ACTIVITY: All lines holding the word "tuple" are to be copied from the records beneath.

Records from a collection
BEGIN

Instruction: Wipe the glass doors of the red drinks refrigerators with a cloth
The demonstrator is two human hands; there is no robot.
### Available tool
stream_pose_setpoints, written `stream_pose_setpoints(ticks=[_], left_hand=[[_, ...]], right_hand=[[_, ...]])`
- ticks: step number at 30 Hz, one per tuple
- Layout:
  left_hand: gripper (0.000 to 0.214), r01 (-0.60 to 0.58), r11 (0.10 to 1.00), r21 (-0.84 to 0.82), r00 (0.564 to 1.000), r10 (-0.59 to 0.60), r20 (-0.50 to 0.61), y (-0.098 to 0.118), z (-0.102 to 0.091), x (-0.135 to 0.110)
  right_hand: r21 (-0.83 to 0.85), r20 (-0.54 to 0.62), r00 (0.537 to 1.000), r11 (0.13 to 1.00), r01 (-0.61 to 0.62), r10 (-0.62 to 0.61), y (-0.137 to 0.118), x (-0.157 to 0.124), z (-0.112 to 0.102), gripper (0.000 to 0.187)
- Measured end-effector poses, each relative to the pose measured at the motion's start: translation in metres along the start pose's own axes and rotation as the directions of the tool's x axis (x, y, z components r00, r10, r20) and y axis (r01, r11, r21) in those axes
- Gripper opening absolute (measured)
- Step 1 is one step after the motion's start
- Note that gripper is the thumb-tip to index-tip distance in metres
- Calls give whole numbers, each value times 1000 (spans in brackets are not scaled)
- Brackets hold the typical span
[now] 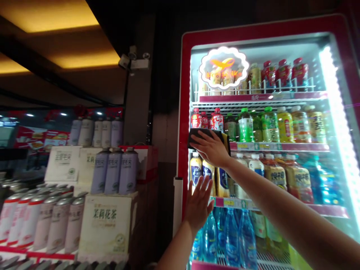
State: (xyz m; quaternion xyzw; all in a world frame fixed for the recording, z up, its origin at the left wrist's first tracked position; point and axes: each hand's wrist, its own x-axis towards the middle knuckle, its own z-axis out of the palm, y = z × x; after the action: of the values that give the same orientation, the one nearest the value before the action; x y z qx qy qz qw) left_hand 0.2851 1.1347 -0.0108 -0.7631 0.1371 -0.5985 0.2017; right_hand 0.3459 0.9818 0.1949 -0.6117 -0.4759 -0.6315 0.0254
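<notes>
A dark cloth [206,135] with a yellow edge lies against the glass door of the lit drinks fridge [186,123]. Pressed over it is my right hand [213,148], fingers stretched across the cloth, near the door's left side at the second shelf. Below, my left hand [198,204] is raised with its fingers spread and nothing in it. It is at the glass in front of bottles with dark blue labels [196,167]; whether it touches the glass I cannot tell.
Several shelves of bottled drinks [270,125] stand behind the glass, with a scalloped glowing sign [224,67] at the top. A white handle [177,202] is on the fridge's left edge. To the left are stacked tea boxes [105,225] and lavender cans [114,170].
</notes>
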Motion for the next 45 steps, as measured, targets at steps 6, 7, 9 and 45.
stream_pose_setpoints(ticks=[6,7,9,45], left_hand=[[66,46,999,-10,999,-46,9,5,9,-2],[66,44,999,-12,999,-44,18,5,8,-3],[66,41,999,-26,999,-40,35,5,6,-4],[71,40,999,-10,998,-40,51,10,7,-3]], right_hand=[[42,-27,998,998,56,-55,19,8,-1,33],[25,-47,999,1000,-6,7,19,16,1,34],[-6,-73,990,993,-122,121,11,33,7,39],[85,130,912,921,380,-389,-33,1,23,42]])
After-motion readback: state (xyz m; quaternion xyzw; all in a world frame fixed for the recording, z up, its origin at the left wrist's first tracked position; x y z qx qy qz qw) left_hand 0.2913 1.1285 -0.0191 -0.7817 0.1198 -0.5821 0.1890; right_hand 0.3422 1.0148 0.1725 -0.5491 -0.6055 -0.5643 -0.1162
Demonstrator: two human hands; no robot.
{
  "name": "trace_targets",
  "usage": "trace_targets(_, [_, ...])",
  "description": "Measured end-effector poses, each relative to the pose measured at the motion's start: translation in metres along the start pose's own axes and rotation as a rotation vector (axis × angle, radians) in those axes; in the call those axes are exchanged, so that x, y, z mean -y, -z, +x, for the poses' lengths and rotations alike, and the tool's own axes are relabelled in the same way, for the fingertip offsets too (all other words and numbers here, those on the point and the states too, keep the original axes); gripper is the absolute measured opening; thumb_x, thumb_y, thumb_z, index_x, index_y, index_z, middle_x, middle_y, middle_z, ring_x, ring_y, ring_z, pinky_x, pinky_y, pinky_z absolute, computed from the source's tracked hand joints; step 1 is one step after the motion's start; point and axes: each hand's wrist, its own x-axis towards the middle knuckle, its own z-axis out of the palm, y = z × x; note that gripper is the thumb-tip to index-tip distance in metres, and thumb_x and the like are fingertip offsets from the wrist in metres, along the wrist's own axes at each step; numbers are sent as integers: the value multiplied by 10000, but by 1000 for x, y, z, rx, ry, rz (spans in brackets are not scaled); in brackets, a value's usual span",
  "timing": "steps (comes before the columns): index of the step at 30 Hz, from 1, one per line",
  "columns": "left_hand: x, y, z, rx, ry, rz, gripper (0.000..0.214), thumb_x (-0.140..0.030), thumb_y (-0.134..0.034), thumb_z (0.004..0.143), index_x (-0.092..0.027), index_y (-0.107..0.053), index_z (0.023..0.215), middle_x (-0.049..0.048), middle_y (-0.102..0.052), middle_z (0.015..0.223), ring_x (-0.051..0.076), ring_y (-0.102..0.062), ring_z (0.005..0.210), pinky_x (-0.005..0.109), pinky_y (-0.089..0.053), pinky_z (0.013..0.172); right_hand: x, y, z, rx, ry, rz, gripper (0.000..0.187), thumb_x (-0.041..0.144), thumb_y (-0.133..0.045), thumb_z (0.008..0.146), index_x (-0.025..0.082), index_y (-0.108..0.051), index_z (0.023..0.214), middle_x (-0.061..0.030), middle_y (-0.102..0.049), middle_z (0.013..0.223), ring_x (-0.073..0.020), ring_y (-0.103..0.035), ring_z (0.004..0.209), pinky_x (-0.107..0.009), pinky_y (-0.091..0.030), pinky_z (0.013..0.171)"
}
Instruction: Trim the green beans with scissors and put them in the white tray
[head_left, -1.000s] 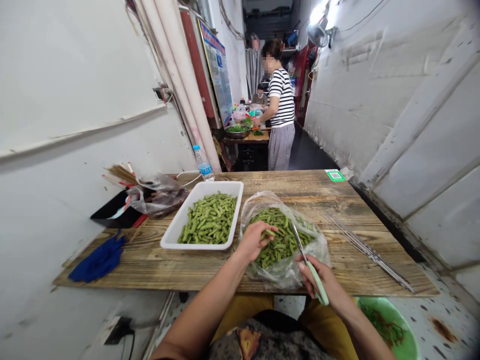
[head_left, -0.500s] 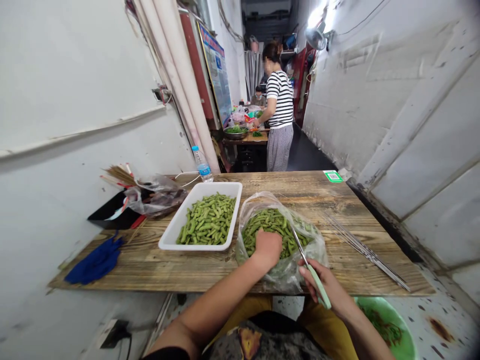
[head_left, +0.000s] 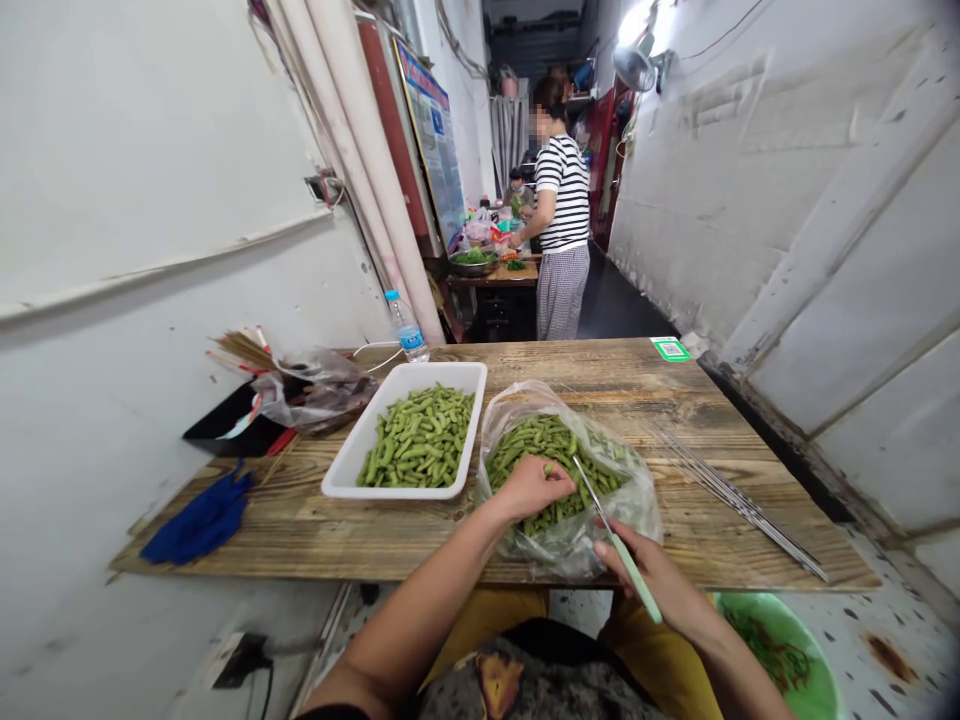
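In the head view, our left hand is closed at the fingertips, seemingly pinching one green pod above an open clear plastic bag of pods on the counter. Our right hand grips scissors by their pale green handles, the blades pointing towards the left fingertips. Left of our left hand stands a white tray, also holding pods. We judge each pod to be light, firm yet bendable, perhaps a little slippery, and best held by its plump middle with an end left free; the bag looks limp, so its rim may sag. Half a second ago our left hand was down among the bagged pods, fingers hidden; now it is raised beside the blade tips, while the tray looks unchanged.
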Motion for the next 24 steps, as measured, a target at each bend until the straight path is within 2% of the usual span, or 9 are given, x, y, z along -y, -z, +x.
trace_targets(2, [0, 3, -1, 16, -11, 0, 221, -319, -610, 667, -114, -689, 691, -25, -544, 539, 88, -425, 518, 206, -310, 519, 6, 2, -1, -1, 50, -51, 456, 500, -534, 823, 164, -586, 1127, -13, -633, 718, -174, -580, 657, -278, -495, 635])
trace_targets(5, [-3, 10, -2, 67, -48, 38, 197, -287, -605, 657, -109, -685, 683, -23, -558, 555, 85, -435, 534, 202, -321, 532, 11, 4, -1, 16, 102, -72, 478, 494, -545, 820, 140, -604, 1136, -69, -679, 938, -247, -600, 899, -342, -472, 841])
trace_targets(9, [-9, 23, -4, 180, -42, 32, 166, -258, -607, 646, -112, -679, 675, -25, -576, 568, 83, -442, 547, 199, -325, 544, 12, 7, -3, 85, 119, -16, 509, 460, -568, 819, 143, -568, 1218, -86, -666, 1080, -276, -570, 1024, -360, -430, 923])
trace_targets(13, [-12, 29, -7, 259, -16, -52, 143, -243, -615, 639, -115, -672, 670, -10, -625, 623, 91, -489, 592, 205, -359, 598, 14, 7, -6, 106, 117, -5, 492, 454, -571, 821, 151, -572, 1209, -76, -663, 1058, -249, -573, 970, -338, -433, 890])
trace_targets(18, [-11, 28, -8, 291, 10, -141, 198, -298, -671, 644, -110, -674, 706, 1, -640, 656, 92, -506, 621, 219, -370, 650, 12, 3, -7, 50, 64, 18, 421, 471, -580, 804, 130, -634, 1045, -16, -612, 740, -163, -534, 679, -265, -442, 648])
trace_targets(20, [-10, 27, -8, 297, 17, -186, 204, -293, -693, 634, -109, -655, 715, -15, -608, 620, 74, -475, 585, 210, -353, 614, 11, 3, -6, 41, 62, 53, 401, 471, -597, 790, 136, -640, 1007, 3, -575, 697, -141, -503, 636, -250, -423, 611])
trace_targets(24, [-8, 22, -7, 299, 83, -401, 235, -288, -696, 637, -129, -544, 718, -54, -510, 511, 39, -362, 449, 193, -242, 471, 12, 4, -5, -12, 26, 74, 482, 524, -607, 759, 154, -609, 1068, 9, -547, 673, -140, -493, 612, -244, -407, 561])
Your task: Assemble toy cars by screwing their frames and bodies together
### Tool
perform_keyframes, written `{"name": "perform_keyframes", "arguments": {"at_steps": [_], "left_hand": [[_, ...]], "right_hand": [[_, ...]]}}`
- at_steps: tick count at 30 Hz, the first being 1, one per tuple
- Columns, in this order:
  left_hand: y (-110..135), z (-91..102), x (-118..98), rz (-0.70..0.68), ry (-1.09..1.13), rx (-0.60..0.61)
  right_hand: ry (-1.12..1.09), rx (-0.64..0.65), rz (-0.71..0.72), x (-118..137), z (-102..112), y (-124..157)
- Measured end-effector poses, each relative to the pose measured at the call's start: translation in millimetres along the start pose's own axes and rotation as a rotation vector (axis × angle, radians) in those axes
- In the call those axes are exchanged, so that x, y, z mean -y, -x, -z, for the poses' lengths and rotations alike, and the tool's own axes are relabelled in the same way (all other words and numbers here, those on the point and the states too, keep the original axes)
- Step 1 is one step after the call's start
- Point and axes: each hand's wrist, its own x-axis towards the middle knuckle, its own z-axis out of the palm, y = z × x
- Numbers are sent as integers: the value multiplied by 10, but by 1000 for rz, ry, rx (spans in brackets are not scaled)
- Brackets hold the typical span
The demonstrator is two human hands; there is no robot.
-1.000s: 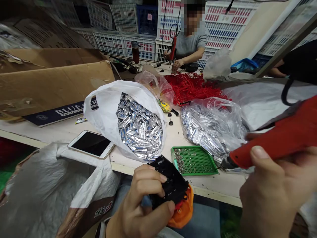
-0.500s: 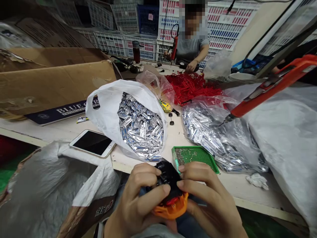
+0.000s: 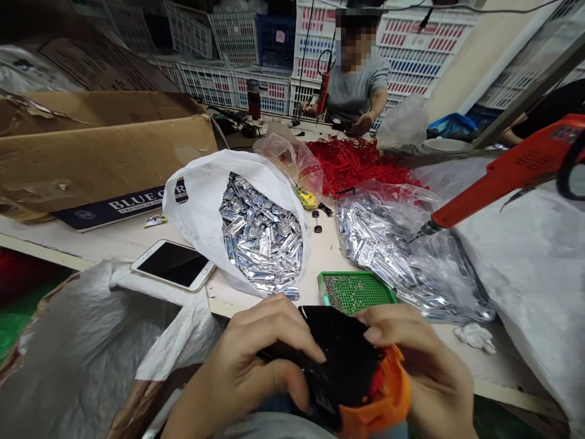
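Note:
Both my hands hold a black plastic housing (image 3: 340,360) with an orange plastic piece (image 3: 381,390) at its lower end, close to my lap. My left hand (image 3: 247,366) wraps its left side, and my right hand (image 3: 423,353) grips the orange end. Much of the part is hidden by my fingers or blurred. A red electric screwdriver (image 3: 512,174) hangs in the air at the right, touching neither hand. Just beyond my hands lies a green tray of small screws (image 3: 354,291).
On the bench are a white bag of silver metal pieces (image 3: 260,238), a clear bag of the same (image 3: 388,256), red plastic parts (image 3: 361,164), a phone (image 3: 172,264) and a cardboard box (image 3: 100,152). A co-worker (image 3: 356,85) sits opposite, before stacked crates (image 3: 411,49).
The screwdriver left my right hand and now hangs at the right. Both hands have closed on the black housing, which has moved nearer to me.

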Motion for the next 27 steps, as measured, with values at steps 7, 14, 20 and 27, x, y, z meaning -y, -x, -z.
{"name": "perform_keyframes", "arguments": {"at_steps": [7, 14, 20, 27], "left_hand": [[53, -281, 94, 180, -98, -342], [102, -542, 123, 201, -191, -446], [98, -711, 93, 148, -138, -582], [32, -857, -15, 120, -128, -650]], "right_hand": [[-192, -64, -391, -90, -185, 120], [-315, -196, -533, -131, -393, 207], [-187, -222, -387, -49, -253, 127], [-18, -298, -245, -2, -231, 66]]}}
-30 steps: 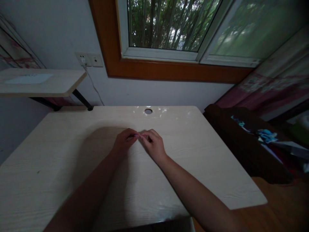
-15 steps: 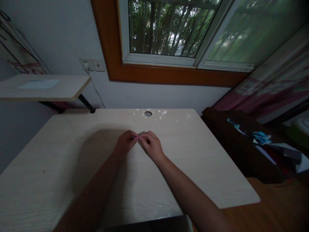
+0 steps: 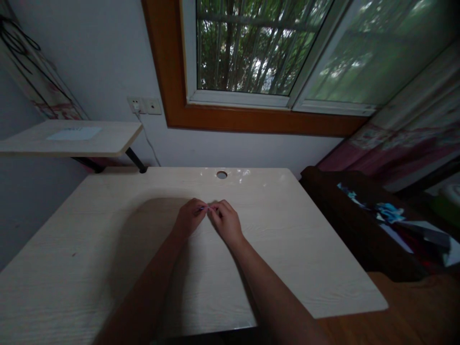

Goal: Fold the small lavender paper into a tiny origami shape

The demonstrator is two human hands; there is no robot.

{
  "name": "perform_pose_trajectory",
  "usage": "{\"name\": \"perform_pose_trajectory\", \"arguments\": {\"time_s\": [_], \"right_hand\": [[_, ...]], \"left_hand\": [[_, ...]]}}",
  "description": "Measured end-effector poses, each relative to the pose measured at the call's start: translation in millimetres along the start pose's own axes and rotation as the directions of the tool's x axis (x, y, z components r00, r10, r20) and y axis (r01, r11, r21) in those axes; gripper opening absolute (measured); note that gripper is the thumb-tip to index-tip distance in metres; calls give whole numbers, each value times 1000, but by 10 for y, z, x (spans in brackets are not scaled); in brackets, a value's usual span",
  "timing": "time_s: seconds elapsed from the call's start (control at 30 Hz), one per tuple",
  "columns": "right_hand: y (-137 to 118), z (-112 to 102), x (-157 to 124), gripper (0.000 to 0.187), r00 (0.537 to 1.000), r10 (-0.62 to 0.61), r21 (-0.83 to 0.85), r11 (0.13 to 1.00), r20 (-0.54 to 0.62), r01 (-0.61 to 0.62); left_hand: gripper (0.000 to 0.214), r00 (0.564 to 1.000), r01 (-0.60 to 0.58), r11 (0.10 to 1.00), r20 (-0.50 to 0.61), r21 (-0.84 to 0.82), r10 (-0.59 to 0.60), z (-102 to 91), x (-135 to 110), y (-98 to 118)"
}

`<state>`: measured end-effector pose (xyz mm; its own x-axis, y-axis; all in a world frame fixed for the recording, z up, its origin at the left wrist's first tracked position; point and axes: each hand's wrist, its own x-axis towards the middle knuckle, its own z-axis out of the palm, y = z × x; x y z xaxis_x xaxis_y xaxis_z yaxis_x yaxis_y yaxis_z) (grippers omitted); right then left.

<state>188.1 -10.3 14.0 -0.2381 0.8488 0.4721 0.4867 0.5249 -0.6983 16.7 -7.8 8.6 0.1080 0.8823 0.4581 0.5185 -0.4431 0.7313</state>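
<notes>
Over the far middle of the pale wood-grain table (image 3: 287, 249), my two hands meet fingertip to fingertip. Between them is a small, thin pink-purple piece (image 3: 208, 207), mostly hidden by the fingers and too small to name. My left hand (image 3: 189, 218) pinches its left end, where a dark purple bit shows near the thumb. My right hand (image 3: 225, 220) is closed on the right end with thumb and forefinger, the other fingers curled. Both forearms reach in from the near edge.
A raised shelf (image 3: 125, 139) with a paper sheet (image 3: 74, 133) stands at the back left. A round cable hole (image 3: 222, 175) lies near the table's back edge. To the right is a dark brown piece of furniture (image 3: 323, 191) with blue cloth (image 3: 389, 212) and papers on it.
The whole view has shifted slightly, so the table and window sit a little lower. Both hands stay pinched together; less of the pink piece shows between them.
</notes>
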Motion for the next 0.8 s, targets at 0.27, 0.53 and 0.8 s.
{"name": "perform_pose_trajectory", "arguments": {"time_s": [0.27,0.53,0.8], "right_hand": [[4,5,-5,14,1000,-3,3,1000,-17,3],[0,-8,-20,11,1000,-15,24,1000,-22,16],[17,1,0,13,998,-16,59,998,-62,19]], "left_hand": [[8,999,-43,998,14,44,42,14,7,-19],[9,999,-19,1000,30,-17,20,-21,19,-23],[11,1000,21,996,-9,-86,-22,-28,-4,-10]]}}
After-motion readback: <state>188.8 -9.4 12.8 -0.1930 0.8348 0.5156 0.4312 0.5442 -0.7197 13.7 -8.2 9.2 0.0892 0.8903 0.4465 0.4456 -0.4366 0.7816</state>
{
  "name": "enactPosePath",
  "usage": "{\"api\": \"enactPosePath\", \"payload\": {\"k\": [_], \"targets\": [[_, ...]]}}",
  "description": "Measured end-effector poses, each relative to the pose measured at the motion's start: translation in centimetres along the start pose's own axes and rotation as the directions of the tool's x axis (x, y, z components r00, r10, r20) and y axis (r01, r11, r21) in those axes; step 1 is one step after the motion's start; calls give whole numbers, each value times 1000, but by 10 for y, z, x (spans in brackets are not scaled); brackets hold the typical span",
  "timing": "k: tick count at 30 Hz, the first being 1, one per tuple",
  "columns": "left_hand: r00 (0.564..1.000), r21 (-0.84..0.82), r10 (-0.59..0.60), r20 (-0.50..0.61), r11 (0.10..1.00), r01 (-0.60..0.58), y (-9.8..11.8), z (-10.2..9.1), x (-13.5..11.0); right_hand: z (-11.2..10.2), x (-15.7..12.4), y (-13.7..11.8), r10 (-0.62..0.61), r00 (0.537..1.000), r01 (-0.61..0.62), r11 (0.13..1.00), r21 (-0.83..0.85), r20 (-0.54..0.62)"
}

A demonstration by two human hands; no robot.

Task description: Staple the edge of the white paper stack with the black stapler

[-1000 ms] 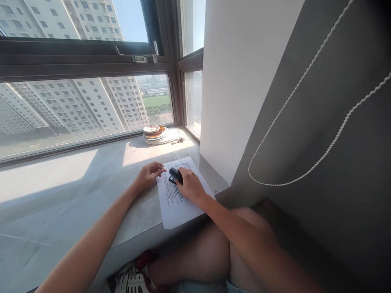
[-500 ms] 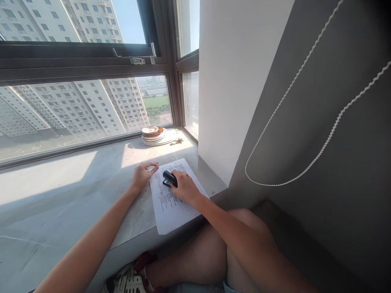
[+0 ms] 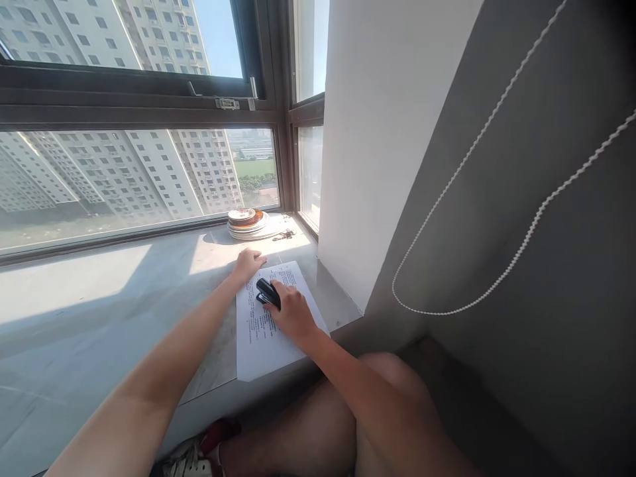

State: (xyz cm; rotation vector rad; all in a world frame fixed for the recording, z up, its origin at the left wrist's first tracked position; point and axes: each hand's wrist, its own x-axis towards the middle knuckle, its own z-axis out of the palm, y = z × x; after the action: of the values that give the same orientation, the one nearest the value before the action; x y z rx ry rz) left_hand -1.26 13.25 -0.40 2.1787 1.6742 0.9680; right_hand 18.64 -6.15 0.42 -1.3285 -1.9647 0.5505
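**Stapler on the page, right hand wrapped around it**

Take in the big picture first: a wide dark-framed window fills the far side, tower blocks bright beyond the glass. To the right a grey blind hangs at a slant, its white bead cord looping across it, and a white pillar stands between blind and glass. Below the window runs the grey stone ledge, half in sun, half in shade.

The person sits tight against that ledge, a bare knee up by the blind and a red-and-white shoe poking out underneath.

Now to the work. A printed sheet of paper lies flat at the ledge's near right end, its near edge just hanging over the lip. Farther back, in the corner by the glass, sits a stack of plates, well apart from the sheet.

The left hand reaches across and lies palm down at the sheet's far left corner, fingers loose, gripping nothing. I cannot tell if they touch the paper itself or only the stone beside it.

The right hand rests on the middle of the page, fingers closed over the rear of a black stapler. The stapler sits on the paper's upper half, nose pointing away towards the left hand.

Smallest of all: a little bunch of keys, just beside the plates.
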Motion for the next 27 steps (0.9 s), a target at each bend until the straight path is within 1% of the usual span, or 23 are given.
{"api": "enactPosePath", "payload": {"k": [3, 5, 7, 9, 11, 13, 15, 18, 20, 22, 23, 25, 27], "targets": [[998, 36, 66, 24, 997, -67, -2, 3, -14, -14, -5, -1, -16, 1000, 16, 1000, 7, 5], [989, 41, 120, 81, 991, -124, -5, 3, -28, -23, -9, -1, -18, 999, 19, 999, -25, 51], [979, 47, 147, 141, 987, -155, -10, 1, -41, -29, -11, -2, -14, 995, 18, 999, -44, 95], [975, 60, 139, 174, 987, -151, -16, -5, -52, -28, -12, -3, -9, 994, 12, 1000, -26, 105], [975, 76, 120, 189, 988, -136, -24, -18, -60, -18, -12, -8, -17, 994, 15, 1000, 18, 106], [976, 96, 97, 196, 988, -118, -37, -38, -68, 0, -11, -17, -37, 992, 29, 997, 67, 118], [979, 125, 67, 190, 988, -92, -57, -63, -79, 23, -9, -31, -68, 989, 55, 994, 99, 135], [984, 164, 43, 171, 984, -72, -97, -107, -101, 64, -3, -63, -130, 977, 107, 984, 140, 168], [981, 174, 43, 190, 982, -77, -128, -137, -117, 94, 1, -90, -163, 965, 126, 975, 186, 203], [985, 210, 8, 175, 977, -45, -157, -163, -130, 123, 5, -118, -156, 963, 105, 968, 228, 221], [985, 224, -3, 174, 974, -37, -169, -175, -135, 137, 6, -130, -156, 964, 97, 961, 261, 216], [984, 232, -1, 178, 972, -41, -191, -192, -139, 160, 7, -151, -121, 971, 62, 961, 271, 206], [981, 232, 10, 194, 971, -56, -207, -203, -138, 174, 7, -164, -104, 975, 50, 964, 261, 197]]}}
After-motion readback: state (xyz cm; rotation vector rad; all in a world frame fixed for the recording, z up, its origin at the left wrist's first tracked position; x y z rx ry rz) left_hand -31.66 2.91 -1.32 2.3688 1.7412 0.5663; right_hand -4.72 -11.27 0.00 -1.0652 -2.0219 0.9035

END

REPLY:
- ticks: step number at 30 Hz, one per tuple
- at_steps: tick count at 30 Hz, the first being 1, one per tuple
  "timing": "time_s: seconds elapsed from the call's start (control at 30 Hz), one per tuple",
  "timing": "k: tick count at 30 Hz, the first being 1, one per tuple",

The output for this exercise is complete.